_What is required_.
Give back exactly the lines of the data below, starting with the line that has "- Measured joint" and going on through the line that has "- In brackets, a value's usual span".

_Supplied information_.
----

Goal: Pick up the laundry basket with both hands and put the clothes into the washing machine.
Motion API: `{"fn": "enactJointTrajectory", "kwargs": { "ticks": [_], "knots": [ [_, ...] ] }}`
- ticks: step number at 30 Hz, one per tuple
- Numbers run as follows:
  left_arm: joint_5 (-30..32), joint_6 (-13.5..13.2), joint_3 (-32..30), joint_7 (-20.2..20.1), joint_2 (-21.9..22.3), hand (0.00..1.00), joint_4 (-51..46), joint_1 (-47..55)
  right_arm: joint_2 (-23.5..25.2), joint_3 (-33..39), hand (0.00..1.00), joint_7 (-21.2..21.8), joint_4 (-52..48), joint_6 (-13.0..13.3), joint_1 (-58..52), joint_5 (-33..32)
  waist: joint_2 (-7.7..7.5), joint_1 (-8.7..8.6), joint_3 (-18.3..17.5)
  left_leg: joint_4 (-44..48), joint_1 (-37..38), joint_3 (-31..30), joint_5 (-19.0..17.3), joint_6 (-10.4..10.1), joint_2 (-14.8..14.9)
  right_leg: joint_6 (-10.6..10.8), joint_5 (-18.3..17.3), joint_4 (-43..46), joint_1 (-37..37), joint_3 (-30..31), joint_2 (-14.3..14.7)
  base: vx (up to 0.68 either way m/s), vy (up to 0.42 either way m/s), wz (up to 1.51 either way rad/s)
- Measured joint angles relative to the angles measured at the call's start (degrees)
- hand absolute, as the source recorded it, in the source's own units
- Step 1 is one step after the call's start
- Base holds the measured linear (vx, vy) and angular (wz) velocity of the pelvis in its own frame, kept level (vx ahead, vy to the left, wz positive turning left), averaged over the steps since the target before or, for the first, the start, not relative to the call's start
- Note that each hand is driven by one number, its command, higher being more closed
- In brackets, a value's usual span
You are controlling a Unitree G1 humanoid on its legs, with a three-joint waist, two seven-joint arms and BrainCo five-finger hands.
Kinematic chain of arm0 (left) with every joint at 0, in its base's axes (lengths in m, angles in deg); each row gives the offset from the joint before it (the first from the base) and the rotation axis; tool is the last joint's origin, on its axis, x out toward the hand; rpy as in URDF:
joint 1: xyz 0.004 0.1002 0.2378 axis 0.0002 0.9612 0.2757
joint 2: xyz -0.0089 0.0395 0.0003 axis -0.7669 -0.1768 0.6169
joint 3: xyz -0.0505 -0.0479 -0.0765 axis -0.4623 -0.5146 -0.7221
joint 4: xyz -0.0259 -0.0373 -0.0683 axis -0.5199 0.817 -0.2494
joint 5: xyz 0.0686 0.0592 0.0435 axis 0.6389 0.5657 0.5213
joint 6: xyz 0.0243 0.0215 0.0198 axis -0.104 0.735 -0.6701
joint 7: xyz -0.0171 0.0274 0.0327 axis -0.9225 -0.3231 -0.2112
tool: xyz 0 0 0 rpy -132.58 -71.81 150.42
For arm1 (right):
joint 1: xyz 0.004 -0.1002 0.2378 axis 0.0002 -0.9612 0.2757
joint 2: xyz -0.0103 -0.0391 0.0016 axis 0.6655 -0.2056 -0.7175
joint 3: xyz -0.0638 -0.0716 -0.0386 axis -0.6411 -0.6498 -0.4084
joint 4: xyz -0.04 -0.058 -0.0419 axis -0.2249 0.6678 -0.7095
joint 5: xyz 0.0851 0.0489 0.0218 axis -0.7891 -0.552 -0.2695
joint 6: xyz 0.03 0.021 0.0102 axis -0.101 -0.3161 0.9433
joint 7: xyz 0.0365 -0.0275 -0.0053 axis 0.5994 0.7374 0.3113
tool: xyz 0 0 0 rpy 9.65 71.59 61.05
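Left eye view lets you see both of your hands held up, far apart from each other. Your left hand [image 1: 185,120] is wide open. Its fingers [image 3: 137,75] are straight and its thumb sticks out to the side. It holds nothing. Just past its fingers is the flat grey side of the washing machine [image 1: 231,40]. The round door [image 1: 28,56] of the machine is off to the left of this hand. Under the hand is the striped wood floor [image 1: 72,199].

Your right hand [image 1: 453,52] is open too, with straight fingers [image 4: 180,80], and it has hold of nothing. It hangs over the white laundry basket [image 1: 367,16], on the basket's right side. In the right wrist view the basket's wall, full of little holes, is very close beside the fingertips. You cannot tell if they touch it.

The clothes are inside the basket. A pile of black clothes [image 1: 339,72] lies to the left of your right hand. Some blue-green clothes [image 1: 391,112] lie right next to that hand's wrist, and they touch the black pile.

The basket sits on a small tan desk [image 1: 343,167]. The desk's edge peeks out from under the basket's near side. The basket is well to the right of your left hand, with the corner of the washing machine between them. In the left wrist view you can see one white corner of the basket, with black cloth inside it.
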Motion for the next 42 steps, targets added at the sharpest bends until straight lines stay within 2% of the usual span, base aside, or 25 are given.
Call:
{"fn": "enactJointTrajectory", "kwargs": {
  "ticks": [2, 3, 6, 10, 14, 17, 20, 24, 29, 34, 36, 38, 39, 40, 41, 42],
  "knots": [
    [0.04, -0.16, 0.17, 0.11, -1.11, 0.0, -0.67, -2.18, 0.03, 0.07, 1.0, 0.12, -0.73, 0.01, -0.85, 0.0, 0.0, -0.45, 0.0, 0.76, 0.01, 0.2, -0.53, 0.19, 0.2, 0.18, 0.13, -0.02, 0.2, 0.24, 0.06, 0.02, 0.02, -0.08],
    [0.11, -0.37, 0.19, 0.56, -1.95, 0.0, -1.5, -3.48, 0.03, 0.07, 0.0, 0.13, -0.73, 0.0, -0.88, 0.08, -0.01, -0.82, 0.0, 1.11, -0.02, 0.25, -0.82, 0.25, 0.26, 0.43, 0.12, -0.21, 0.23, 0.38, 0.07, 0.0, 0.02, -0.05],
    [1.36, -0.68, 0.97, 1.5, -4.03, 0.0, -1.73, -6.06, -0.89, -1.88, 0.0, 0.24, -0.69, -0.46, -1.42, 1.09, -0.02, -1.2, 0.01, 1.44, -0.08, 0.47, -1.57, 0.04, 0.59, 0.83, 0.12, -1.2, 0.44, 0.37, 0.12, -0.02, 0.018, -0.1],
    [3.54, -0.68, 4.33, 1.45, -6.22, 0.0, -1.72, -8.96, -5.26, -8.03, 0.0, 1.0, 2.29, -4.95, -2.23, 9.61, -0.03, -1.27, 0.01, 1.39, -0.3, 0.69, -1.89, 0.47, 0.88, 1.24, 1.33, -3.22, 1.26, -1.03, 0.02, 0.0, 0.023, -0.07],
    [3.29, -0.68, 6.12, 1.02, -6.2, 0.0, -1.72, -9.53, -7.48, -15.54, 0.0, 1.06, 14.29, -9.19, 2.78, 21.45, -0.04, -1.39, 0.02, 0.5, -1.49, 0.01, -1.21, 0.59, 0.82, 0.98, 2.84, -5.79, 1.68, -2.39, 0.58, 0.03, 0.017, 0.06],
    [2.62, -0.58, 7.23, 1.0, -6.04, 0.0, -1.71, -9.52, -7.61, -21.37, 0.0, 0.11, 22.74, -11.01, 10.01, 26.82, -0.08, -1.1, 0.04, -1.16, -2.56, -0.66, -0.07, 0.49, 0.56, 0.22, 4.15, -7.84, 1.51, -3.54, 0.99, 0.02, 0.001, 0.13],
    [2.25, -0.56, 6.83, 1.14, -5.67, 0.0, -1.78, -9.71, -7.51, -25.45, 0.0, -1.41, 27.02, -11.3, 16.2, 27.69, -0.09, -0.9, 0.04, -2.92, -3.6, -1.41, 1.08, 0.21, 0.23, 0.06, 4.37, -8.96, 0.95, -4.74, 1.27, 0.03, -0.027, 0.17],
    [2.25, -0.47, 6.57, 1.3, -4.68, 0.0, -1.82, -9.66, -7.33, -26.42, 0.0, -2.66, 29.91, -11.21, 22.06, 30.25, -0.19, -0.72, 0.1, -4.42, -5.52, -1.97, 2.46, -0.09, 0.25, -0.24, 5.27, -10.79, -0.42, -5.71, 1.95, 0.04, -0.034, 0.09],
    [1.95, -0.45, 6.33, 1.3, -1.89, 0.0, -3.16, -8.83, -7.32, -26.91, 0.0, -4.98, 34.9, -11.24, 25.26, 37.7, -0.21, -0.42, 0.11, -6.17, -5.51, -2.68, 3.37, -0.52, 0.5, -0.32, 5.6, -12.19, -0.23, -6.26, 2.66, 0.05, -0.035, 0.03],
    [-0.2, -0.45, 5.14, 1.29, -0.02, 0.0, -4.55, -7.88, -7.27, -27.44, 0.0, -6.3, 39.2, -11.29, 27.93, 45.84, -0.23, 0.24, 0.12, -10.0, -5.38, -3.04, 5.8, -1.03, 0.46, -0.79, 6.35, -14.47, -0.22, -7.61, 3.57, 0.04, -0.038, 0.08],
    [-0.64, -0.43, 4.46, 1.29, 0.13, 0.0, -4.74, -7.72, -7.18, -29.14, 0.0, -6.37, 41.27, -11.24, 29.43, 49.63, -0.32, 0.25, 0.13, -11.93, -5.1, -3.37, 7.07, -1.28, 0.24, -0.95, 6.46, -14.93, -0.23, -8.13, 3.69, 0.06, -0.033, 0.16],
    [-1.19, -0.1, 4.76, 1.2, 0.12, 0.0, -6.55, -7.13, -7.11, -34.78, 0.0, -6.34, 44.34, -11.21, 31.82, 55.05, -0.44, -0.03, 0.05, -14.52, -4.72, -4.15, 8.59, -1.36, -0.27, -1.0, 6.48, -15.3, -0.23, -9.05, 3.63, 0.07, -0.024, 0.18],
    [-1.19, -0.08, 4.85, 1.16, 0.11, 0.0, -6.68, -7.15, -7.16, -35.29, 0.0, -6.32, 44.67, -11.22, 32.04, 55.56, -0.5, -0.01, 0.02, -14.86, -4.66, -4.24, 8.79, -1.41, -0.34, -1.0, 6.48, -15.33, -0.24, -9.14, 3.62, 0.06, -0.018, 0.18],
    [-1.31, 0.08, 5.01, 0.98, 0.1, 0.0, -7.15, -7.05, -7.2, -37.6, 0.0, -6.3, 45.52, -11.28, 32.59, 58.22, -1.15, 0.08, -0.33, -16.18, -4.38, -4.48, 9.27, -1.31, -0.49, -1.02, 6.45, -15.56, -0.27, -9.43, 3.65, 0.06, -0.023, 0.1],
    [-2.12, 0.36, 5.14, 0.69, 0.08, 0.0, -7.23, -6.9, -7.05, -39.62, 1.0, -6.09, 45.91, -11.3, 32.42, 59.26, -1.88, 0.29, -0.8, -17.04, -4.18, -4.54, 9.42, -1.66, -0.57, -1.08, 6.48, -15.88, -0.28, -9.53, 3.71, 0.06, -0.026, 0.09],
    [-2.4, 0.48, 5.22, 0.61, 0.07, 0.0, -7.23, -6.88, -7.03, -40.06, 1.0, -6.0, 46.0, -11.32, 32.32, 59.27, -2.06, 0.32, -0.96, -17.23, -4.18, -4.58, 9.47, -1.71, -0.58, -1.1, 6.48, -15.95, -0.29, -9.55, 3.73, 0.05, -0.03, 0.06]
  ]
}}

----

_Answer for the task_.
- Measured joint angles relative to the angles measured at the call's start (degrees)
- hand absolute, as the source recorded it, in the source's own units
- Step 1 is one step after the call's start
- Base holds the measured linear (vx, vy) and angular (wz) velocity of the pelvis in its own frame, kept level (vx ahead, vy to the left, wz positive turning left), averaged over the steps since the target before or, for the first, the start, not relative to the call's start
- Note that each hand is driven by one number, its command, higher being more closed
- In brackets, a value's usual span

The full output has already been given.